#### [Assignment]
Return the whole listing, keeping every character the same.

#### [Input data]
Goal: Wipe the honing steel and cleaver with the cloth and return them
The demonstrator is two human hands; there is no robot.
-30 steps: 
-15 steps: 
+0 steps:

#### [Output below]
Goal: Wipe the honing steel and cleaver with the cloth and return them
The demonstrator is two human hands; there is no robot.
-30 steps: 
-15 steps: 
+0 steps:

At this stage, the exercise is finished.